Replacement of Candida albicans with C. dubliniensis in Human Immunodeficiency Virus-Infected Patients with Oropharyngeal Candidiasis Treated with Fluconazole

Department of Medicine, Division of Infectious Diseases, The University of Texas Health Science Center at San Antonio,¹ Audie Murphy Division, South Texas Veterans Health Care System,San Antonio, Texas²

Received 1 April 2002/ Returned for modification 13 May 2002/ Accepted 25 June 2002

Candida dubliniensis is an opportunistic yeast that has been increasingly implicated in oropharyngeal candidiasis (OPC) in human immunodeficiency virus (HIV)-infected patients but may be underreported due to its similarity with Candida albicans. Although most C. dubliniensis isolates are susceptible to fluconazole, the inducibility of azole resistance in vitro has been reported. Thus, the use of fluconazole prophylaxis in the treatment of these patients may have contributed to the increasing rates of isolation of C. dubliniensis. In this study, yeast strains were collected from the oral cavities of HIV-infected patients enrolled in a longitudinal study of OPC. Patients received fluconazole for the suppression or treatment of OPC, and isolates collected at both study entry and end of study were chosen for analysis. Samples were plated on CHROMagar Candida medium for initial isolation and further identified by Southern blot analysis with the species-specific probes Ca3 (for C. albicans) and Cd25 (for C. dubliniensis). Fluconazole MICs were determined by using NCCLS methods. At study entry, susceptible C. albicans isolates were recovered from oral samples in 42 patients who were followed longitudinally (1 to 36 months). C. albicans strains from 12 of these patients developed fluconazole resistance (fluconazole MIC, 64 µg/ml). C. dubliniensis was not detected at end of study in any of these patients. Of the remaining 30 patients, eight (27%) demonstrated a replacement of C. albicans by C. dubliniensis when a comparison of isolates obtained at baseline and those from the last culture was done.

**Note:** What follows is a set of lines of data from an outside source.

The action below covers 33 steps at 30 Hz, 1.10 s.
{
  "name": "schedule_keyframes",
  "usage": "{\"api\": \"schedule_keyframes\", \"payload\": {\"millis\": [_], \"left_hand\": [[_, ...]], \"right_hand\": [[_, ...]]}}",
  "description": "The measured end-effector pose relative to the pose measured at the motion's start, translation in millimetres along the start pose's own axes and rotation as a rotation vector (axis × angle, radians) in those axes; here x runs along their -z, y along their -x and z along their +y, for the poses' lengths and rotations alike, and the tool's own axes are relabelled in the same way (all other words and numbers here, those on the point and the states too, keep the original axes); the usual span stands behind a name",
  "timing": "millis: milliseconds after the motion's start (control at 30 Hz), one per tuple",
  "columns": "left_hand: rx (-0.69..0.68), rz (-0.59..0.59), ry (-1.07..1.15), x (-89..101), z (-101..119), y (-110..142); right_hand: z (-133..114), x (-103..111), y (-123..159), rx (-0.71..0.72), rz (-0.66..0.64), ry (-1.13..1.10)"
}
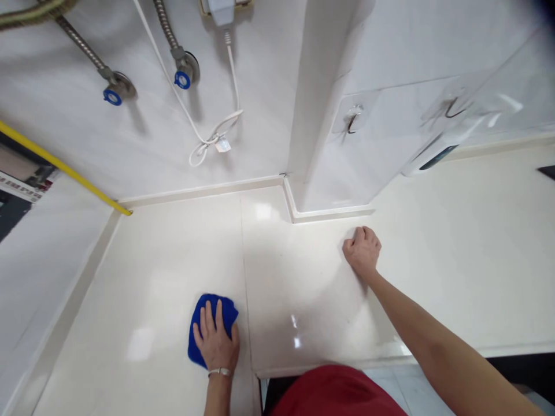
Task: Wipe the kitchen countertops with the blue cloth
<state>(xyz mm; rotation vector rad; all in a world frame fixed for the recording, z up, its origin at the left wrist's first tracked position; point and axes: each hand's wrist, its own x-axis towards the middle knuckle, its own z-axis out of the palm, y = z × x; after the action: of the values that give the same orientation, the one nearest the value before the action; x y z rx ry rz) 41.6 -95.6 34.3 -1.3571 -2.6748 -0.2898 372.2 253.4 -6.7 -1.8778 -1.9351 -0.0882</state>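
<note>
Ctr | L hand flat on cloth | wide gap | R hand fisted nr upstand

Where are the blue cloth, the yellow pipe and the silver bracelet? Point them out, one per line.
Blue cloth (229, 315): head view, its upper right part.
Yellow pipe (60, 165): head view, about halfway along its visible length.
Silver bracelet (220, 371): head view, middle of the band.
</note>
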Motion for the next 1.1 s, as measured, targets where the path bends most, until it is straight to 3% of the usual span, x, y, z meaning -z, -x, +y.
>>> {"api": "schedule_keyframes", "payload": {"millis": [133, 400, 500, 567, 633, 700, 767, 867, 967, 1033, 1100], "left_hand": [[0.038, 0.019, 0.005, -9.9, 38, -19], [-0.379, -0.176, 0.319, -26.0, 149, -29], [-0.574, -0.238, 0.462, -26.4, 173, -23], [-0.645, -0.254, 0.545, -25.8, 169, -22], [-0.583, -0.216, 0.592, -24.6, 148, -27], [-0.356, -0.126, 0.560, -22.9, 116, -38], [-0.049, -0.074, 0.440, -20.3, 84, -50], [0.131, -0.047, 0.342, -17.0, 51, -63], [0.229, -0.114, 0.167, -16.7, 42, -67], [0.245, -0.148, 0.105, -17.1, 44, -68], [0.242, -0.168, 0.080, -16.5, 47, -69]], "right_hand": [[3, -4, 1, 0.015, 0.019, -0.005], [5, -12, 3, 0.045, -0.052, -0.015], [15, -9, 2, 0.092, -0.137, -0.003], [22, -3, 4, 0.143, -0.206, 0.003], [19, 8, 12, 0.195, -0.246, -0.006], [0, 22, 28, 0.277, -0.241, -0.040], [-34, 37, 52, 0.431, -0.209, -0.111], [-97, 55, 95, 0.687, -0.254, -0.230], [-141, 65, 127, 0.838, -0.377, -0.308], [-150, 69, 136, 0.840, -0.430, -0.332], [-143, 74, 138, 0.835, -0.465, -0.353]]}}
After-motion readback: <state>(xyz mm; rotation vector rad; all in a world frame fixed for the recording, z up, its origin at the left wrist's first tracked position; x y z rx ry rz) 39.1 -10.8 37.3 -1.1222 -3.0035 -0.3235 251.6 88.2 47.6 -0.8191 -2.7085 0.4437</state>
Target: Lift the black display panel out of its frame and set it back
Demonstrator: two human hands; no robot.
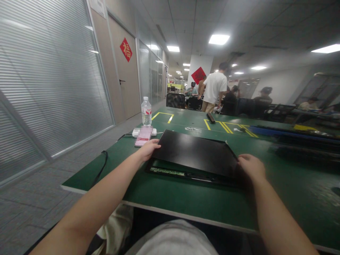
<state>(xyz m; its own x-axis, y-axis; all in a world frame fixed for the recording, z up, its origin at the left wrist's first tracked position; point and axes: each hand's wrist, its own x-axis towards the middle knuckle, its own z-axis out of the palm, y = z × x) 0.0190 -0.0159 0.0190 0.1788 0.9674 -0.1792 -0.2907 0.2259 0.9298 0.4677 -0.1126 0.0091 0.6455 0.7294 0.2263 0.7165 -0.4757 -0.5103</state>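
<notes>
A flat, glossy black panel (195, 150), like a display screen, is tilted above a black frame (207, 177) on the green table. My left hand (148, 149) pinches the panel's left edge between thumb and fingers. At the right side, my right hand (251, 166) is closed on the panel's edge, close to the frame's right side; its fingertips are partly hidden. Along the near side of the frame, a strip of green circuit board (167, 171) shows through the gap below the panel. Most of the frame's inside is covered by the panel.
Beyond my left hand are a phone (143, 136), a white power strip (153, 132) and a water bottle (146, 111). A black cable (102, 168) crosses the left table edge. Farther back lie a dark ribbed object (210, 118) and yellow tape markings. A person (215, 86) stands behind the table.
</notes>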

For the 22 of these 30 patients in whom no switch in species was detected, the fluconazole MICs for initial and end-of-study C. albicans isolates ranged from 0.125 to 2.0 µg/ml. For the eight patients in whom a switch to C. dubliniensis was detected, the fluconazole MICs for C. dubliniensis isolates at end of study ranged from 0.25 to 64 µg/ml: the fluconazole MICs for isolates from six patients were 0.25 to 2.0 µg/ml and those for the other two were 32 and 64 µg/ml, respectively. In conclusion, a considerable number of patients initially infected with C. albicans strains that failed to develop fluconazole resistance demonstrated a switch to C. dubliniensis. C. dubliniensis in this setting may be underestimated due to lack of identification and may occur due to the impact of fluconazole on the ecology of oral yeast species.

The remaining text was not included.